Can't seem to pick up someone else's guitar without reverting back to the first solo in Kid Charlemagne by Steely Dan. Suppose the riff from Hey Bulldog by the Beatles might make an appearance as well.

Now I'm all self-conscious about it and I'll probably go down to my guitar room and waste an hour saying "no - not good enough, no - not cool enough" instead of just playing.

Thanks...


----------



## zontar (Oct 25, 2007)

Mooh said:


> Depends on who's listening. Maybe an instrumental fingerstyle piece of my own, maybe a strum-dee-dum song like Long Black Veil with a flatpicking instrumental solo in the middle.
> 
> Peace, Mooh.


Yes--same idea, but stuff I came up with or make up then, or that friends came up with back in the day--or maybe a request if I know it. IF I feel like it.


----------



## Mooh (Mar 7, 2007)

Might do a swing blues version of Kansas City, or a hymn tune...it depends...or I'd just improvise some quasimocksimulated celtoid-classicalized thing. I'm a lousy memorizer, so I often carry a sheath of tunes around with me.

Peace, Mooh.


----------



## david henman (Feb 3, 2006)

...this is my worst nightmare. i can't actually play ANYTHING on the guitar. this, despite being at it for over fifty years!

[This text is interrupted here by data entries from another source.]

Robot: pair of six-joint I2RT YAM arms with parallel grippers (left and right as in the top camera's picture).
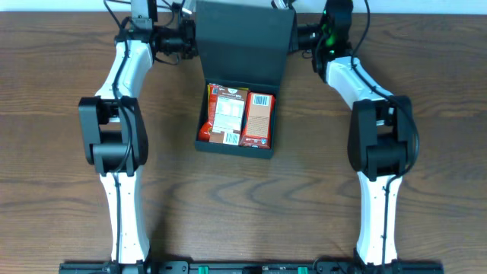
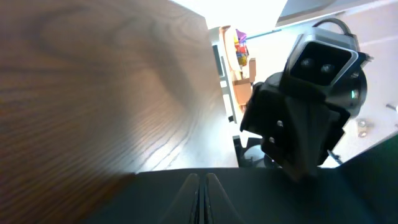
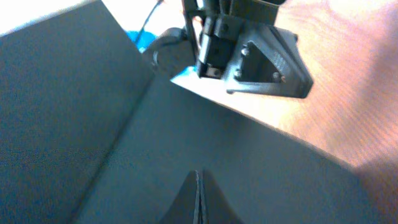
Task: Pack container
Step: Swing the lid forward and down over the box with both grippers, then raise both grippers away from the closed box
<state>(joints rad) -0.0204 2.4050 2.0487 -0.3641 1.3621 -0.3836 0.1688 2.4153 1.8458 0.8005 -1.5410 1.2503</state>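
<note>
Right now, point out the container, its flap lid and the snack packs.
container (image 1: 233,150): overhead view, front wall.
flap lid (image 1: 243,42): overhead view, middle of flap.
snack packs (image 1: 228,114): overhead view, left pack's label.

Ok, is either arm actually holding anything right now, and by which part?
Nothing seems held. The left gripper and right gripper sit at opposite side edges of the raised flap lid of the container, but both jaws are shut with no cardboard visibly between them.

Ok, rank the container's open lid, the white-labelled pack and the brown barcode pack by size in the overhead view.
1. container's lid, clearly largest.
2. white-labelled pack, slightly wider.
3. brown barcode pack.
The two packs look close in size.
</note>
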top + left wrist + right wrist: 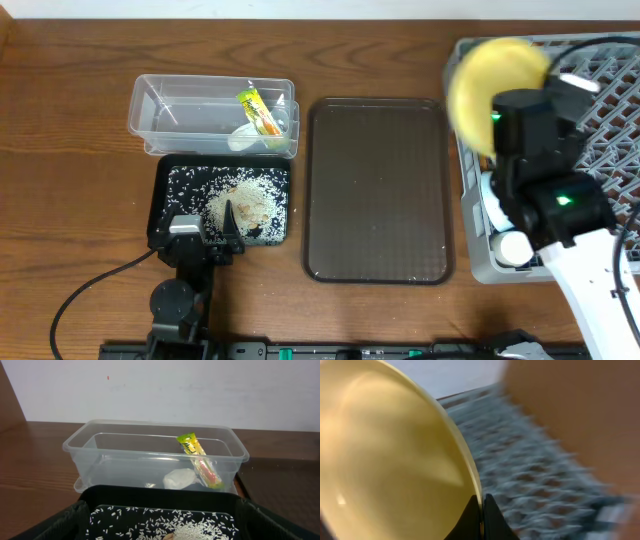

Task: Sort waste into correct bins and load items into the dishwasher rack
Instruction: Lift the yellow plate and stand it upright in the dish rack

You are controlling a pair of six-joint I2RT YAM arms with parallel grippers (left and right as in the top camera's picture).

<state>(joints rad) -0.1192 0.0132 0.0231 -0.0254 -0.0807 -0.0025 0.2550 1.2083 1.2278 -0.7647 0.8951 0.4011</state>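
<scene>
Plate [497, 78]: motion-smeared from overhead, cropped by the left and top edges at the right wrist. Rack [535, 480]: blurred behind it, lattice indistinct; its right side leaves the overhead view. Black tray [150, 496]: near part cropped at the left wrist.

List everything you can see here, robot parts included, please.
clear tub: one, transparent, back left.
snack wrapper: one, green-orange, leaning inside the clear tub.
crumpled scrap: one, white, beside the wrapper in the tub.
black tray: one, black, in front of the tub.
rice scraps: many, white-beige, scattered in the black tray.
serving tray: one, dark brown, centre.
rack: one, grey, right side.
white dish: at least one, white, rack's near corner, partly hidden.
yellow plate: one, yellow, held above the rack.
table: one, brown wood, under everything.
left gripper: one, black, at the black tray's near edge.
right gripper: one, black, pinching the plate's rim.
</scene>
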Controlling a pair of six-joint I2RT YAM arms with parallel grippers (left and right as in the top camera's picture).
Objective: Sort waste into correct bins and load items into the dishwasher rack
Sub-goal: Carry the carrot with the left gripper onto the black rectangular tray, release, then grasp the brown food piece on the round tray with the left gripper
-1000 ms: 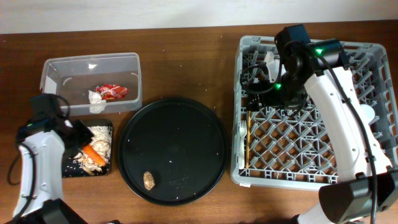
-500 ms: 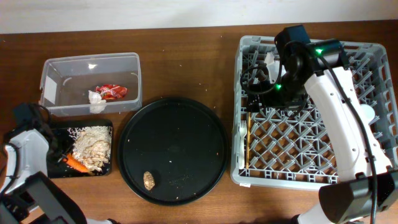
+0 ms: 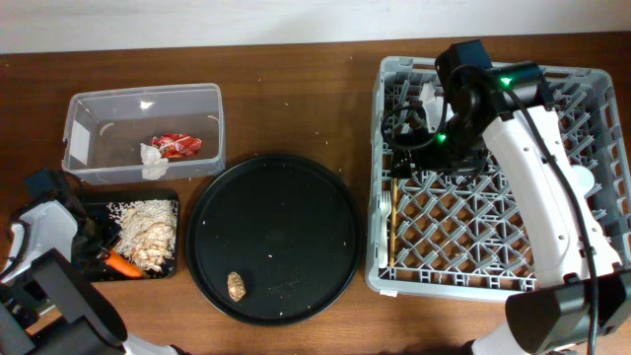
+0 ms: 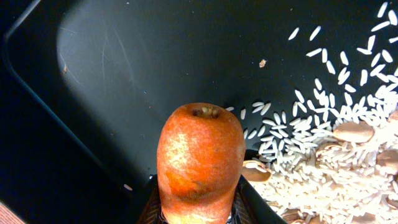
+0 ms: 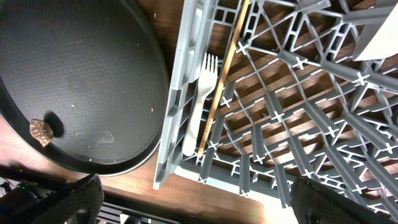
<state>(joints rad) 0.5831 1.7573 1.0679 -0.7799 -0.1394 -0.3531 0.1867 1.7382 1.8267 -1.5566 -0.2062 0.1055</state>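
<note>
The small orange carrot sits between the two fingers of the left tool, which is closed partway onto its sides, with the cut end pointing away from the wrist. It is at the near left corner of the shallow black tray, just beside the heap of beige food scraps that fills the tray's right half. Loose grains lie scattered on the tray floor around it. Whether the carrot touches the floor cannot be told.

Just beyond the tray stands the clear tub, holding the red wrapper and the white tissue side by side near its near wall.

To the right, on the table, lies the round black tray with the brown scrap near its near edge.

Further right is the grey rack. The white fork and the wooden chopsticks lie along its left side, touching. The right tool hangs above this part of the rack with its fingers spread wide, holding nothing.
</note>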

years ago i went for a series of job interviews for an executive position at yamaha (i came 'this close' to getting it - it was down to me and one other applicant out of a field of 300).

they brought me into a room where a guitar and amp was set up and said "play something". i immediately broke out into a cold sweat and sat there noodling until they finally, mercifully, told me i could stop.

i'm strictly an ensemble/improvisational player.


----------



## jimihendrix (Jun 27, 2009)

I'm somewhat shy so...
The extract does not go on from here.